Cowie et al. (1992)[39] tried to improve Lesk’s approach by optimizing the overlap of all words in a single sentence simultaneously. However, it was found computationally very expensive. Therefore, Cowie et al. (1992)[39] used simulated annealing (Sampson 1986)[40] for the first time in natural language processing. They evaluated this approach using a corpus consisting of 50 sentences extracted from Longman Dictionary of Contemporary English (LDOCE). 47% of the words were reported to be correctly disambiguated to sense level and 72% to more rough grained senses.

Stevenson and Wilks (2001)[41] computed the overlap by normalizing the contribution of a word to the overlap count. Pedersen and Banerjee (2002)[42] described a different version of the Lesk’s algorithm by employing glosses contained in WordNet (Fellbaum, 1998; Miller et al., 1990)[19;43], a lexical database for English which will be described later in detail.

Because of the fact that dictionaries are created for human use, not for computers, there are some inconsistencies (Veronis and Ide 1991; Ide and Veronis 1993a, 1993b)[44;45;46]. Although they provide detailed information at the lexical level, they lack pragmatic information used for sense determination. For instance, the relation between ash and tobacco, cigarette or tray is very indirect in a dictionary whereas the word ash co-occurs very frequently with these words in a corpus (Ide and Veronis, 1998)[47].

2.1.2.2 Thesauri

Thesauri provide information about relationships among words. Thesaurus based disambiguation makes use of the semantic categorization provided by a thesaurus or a dictionary with subject categories. The most frequently used thesaurus in WSD is Roget’s International Thesaurus (Roget, 1946) which was put into machine-tractable form in 1950’s. The basic inference in thesaurus-based disambiguation is that semantic categories of the words in a context determine the semantic category of that context as a whole. And this category is then determines the correct senses that are used.

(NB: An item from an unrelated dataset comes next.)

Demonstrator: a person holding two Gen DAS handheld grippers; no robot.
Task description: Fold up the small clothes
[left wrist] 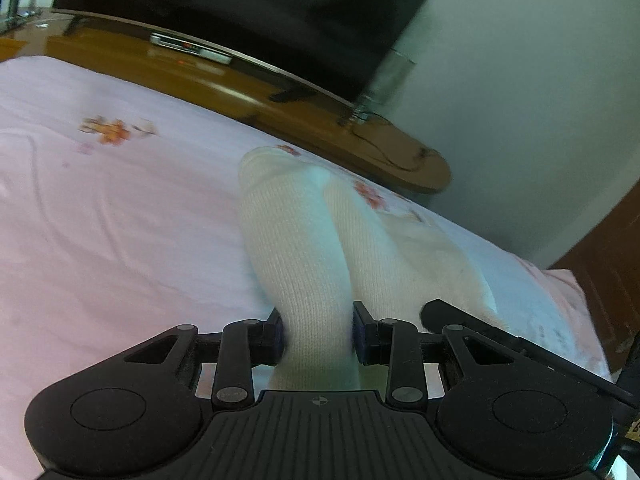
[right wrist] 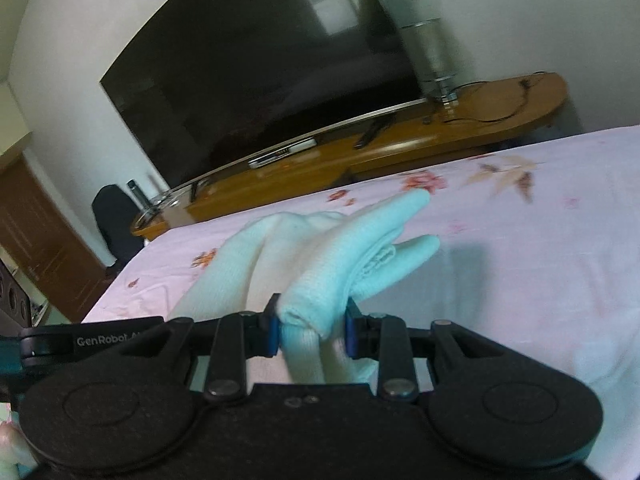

Walker (1987:254) proposed an algorithm as follows: each word is assigned to one or more subject categories in the thesaurus. If the word is assigned to several subjects, then it is assumed that they correspond to different senses of the word. Black (1988: 187) applied this approach to five different words and achieved accuracies around 50%.

Yarowsky (1992) proposed an approach for marking words with their categories from Roget’s thesaurus. The important aspect of the approach was that he used a context of 50 words either side so that 100 words were considered in the training examples for each ambiguous word. This method was tested on 12 ambiguous words and reported to achieve 92% accuracy. Yarowsky notes that this method is best for extracting topical information, most successful for nouns.  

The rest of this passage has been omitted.